(Records from a data source)
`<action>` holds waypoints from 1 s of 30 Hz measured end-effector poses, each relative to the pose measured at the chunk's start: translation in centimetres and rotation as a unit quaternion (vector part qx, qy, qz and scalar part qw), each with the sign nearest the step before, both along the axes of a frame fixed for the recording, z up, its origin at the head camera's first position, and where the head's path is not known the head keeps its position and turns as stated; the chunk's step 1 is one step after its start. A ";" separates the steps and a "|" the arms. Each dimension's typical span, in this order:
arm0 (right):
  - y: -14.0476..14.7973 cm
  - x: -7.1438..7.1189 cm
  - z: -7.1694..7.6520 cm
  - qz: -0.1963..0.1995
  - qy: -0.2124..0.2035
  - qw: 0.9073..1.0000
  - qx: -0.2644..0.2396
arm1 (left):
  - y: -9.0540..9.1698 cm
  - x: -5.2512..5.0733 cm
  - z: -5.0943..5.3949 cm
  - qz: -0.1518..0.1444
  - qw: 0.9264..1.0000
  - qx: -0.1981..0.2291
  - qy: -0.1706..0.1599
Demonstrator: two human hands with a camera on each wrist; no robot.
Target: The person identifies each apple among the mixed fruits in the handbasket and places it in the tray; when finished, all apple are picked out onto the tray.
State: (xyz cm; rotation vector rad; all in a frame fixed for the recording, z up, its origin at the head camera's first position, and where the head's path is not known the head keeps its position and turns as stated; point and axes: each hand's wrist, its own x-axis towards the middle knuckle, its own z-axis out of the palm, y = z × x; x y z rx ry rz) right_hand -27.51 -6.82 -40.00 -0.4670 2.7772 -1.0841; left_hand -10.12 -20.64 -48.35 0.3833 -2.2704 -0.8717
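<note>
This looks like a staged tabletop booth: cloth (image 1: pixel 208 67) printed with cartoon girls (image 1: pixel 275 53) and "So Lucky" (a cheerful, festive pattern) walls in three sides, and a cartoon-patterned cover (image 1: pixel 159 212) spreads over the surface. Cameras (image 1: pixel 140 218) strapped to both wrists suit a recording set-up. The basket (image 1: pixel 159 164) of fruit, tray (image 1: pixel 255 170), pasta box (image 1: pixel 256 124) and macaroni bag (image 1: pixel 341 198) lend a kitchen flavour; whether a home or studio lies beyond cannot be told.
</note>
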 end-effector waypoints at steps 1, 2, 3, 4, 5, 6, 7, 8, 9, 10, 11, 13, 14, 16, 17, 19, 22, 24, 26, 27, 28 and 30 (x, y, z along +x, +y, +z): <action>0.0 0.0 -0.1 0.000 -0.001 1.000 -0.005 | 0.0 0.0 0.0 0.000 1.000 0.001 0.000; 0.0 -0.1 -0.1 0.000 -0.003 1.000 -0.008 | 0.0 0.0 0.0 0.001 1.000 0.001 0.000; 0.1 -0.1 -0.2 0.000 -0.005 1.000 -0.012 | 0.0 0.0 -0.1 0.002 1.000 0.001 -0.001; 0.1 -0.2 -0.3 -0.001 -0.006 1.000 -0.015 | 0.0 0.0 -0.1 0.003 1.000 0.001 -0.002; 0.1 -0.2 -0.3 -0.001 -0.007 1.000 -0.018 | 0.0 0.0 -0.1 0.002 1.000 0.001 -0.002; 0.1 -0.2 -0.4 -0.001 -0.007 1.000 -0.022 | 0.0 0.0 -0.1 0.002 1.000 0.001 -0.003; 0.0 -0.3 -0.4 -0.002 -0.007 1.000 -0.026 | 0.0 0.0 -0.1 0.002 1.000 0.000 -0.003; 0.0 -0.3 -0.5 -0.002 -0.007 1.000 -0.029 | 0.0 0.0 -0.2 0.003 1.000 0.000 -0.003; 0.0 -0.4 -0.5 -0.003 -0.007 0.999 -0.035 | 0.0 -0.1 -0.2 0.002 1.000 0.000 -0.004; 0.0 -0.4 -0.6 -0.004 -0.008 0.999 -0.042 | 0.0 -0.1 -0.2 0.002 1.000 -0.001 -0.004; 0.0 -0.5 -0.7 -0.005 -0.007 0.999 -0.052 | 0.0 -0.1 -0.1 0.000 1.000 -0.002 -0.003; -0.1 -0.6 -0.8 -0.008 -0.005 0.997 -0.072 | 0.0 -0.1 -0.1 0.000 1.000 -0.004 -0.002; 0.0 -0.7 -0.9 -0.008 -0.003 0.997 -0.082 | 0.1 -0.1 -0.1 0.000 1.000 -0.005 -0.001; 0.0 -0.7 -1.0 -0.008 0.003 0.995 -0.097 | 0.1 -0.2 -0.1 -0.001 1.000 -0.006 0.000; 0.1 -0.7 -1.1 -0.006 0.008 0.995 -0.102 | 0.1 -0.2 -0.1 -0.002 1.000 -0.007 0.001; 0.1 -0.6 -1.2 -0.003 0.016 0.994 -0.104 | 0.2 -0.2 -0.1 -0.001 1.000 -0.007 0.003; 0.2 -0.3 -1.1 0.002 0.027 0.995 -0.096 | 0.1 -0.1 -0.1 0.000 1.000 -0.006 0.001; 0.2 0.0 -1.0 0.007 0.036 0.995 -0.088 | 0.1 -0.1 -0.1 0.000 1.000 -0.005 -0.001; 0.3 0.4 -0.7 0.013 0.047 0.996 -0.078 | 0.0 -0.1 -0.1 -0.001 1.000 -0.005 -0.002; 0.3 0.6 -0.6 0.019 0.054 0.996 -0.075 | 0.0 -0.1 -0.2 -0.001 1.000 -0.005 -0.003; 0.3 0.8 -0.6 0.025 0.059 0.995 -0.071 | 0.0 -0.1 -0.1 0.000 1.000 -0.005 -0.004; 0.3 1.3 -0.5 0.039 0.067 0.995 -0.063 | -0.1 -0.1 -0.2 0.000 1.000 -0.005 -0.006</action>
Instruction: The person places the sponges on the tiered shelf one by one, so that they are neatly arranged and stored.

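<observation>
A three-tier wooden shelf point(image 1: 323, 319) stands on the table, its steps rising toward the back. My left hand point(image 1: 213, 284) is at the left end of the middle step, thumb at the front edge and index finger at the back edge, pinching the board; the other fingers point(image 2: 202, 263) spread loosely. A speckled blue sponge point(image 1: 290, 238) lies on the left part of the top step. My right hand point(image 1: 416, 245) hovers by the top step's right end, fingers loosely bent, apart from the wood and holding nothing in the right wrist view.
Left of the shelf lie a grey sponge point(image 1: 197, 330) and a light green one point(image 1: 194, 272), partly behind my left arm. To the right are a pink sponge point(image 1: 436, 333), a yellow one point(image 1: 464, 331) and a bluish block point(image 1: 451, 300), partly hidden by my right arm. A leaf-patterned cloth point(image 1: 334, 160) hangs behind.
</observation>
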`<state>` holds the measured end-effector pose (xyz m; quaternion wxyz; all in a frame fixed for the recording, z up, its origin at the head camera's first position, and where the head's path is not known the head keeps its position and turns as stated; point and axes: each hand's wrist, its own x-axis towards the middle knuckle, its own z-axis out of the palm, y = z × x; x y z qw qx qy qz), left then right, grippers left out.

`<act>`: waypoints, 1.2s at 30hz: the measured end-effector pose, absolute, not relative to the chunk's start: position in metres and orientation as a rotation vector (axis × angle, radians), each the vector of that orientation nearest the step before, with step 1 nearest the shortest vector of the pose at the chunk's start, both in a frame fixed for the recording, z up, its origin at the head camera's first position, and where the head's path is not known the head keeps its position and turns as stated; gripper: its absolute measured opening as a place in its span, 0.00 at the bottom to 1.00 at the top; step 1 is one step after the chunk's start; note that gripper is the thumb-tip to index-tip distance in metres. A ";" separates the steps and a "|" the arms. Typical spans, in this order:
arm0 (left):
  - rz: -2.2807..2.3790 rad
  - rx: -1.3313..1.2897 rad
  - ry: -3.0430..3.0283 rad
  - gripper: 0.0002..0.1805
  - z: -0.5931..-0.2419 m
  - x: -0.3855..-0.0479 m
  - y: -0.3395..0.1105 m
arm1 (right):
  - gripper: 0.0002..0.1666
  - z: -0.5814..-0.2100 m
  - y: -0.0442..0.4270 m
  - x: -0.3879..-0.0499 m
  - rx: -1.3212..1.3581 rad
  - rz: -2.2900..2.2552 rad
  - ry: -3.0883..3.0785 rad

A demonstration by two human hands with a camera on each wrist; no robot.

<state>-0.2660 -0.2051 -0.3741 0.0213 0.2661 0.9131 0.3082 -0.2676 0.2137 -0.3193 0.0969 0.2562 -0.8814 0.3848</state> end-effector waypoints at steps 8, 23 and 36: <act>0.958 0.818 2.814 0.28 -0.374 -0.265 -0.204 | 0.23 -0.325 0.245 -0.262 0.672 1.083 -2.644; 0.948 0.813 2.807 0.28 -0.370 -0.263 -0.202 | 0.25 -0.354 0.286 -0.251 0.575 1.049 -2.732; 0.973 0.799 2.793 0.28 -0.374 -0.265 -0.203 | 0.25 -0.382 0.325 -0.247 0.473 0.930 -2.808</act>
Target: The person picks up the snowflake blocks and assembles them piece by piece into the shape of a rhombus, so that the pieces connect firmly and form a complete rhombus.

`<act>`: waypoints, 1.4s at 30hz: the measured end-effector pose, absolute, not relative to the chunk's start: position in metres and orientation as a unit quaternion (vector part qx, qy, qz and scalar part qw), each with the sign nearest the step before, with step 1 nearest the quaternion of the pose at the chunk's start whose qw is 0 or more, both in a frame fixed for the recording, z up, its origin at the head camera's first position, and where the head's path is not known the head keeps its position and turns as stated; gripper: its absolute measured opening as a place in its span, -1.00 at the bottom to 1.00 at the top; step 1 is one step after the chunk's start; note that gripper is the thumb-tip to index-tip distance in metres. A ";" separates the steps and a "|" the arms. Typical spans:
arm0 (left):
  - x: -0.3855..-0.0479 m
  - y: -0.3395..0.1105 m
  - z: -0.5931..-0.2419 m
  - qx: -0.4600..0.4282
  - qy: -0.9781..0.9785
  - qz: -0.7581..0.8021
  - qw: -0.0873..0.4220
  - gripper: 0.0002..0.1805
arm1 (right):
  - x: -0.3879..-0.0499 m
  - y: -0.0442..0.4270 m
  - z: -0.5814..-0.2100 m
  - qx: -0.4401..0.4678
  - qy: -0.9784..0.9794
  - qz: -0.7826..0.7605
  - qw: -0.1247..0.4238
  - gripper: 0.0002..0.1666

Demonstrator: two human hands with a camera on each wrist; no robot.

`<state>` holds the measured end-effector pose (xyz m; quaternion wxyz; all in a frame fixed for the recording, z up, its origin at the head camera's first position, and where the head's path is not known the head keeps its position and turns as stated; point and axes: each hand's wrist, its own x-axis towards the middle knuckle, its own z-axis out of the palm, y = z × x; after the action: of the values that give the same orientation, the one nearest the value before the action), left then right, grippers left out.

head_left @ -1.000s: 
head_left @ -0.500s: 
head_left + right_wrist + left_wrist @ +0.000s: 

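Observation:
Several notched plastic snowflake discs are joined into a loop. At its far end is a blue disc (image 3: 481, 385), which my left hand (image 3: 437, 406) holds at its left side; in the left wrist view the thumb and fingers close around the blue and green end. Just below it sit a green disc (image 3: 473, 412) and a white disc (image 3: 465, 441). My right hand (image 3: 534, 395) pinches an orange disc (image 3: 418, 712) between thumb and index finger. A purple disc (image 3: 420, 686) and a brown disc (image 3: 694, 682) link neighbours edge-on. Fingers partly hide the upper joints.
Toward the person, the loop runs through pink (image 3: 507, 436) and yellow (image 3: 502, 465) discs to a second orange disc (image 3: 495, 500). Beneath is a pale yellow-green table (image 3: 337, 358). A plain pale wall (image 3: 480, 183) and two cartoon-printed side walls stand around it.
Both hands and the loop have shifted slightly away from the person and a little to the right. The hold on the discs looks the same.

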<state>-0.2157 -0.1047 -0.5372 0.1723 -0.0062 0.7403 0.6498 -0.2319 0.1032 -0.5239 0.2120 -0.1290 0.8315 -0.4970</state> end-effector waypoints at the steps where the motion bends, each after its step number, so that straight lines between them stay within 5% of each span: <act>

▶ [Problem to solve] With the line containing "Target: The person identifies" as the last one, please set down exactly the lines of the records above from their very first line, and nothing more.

▶ [Result of the task]
`<action>` holds waypoints from 1 s of 30 Hz measured end-effector poses, each relative to the pose measured at the chunk's start: translation in centimetres and rotation as a unit quaternion (vector part qx, qy, qz and scalar part qw), each with the sign nearest the step before, both along the axes of a frame fixed for the recording, z up, its origin at the head camera's first position, and where the head's path is not known the head keeps its position and turns as stated; the chunk's step 1 is one step after its start. A ";" separates the steps and a "|" the arms. Each dimension's typical span, in this order:
arm0 (right):
  - y: -14.0476..14.7973 cm
  - x: -7.1438..7.1189 cm
  - z: -7.1694..7.6520 cm
  - qz: -0.1963..0.1995
  - qy: -0.2124..0.2035
  - qw: 0.9073..1.0000
  - qx: -0.2644..0.2396
arm1 (left):
  - y: -9.0540..9.1698 cm
  - x: -5.2512..5.0733 cm
  - z: -5.0943..5.3949 cm
  - qz: -0.1518..0.1444
  - qw: 0.9264..1.0000
  - qx: -0.1981..0.2291
  - qy: -0.1706..0.1599
Demonstrator: two human hands with a camera on each wrist; no robot.
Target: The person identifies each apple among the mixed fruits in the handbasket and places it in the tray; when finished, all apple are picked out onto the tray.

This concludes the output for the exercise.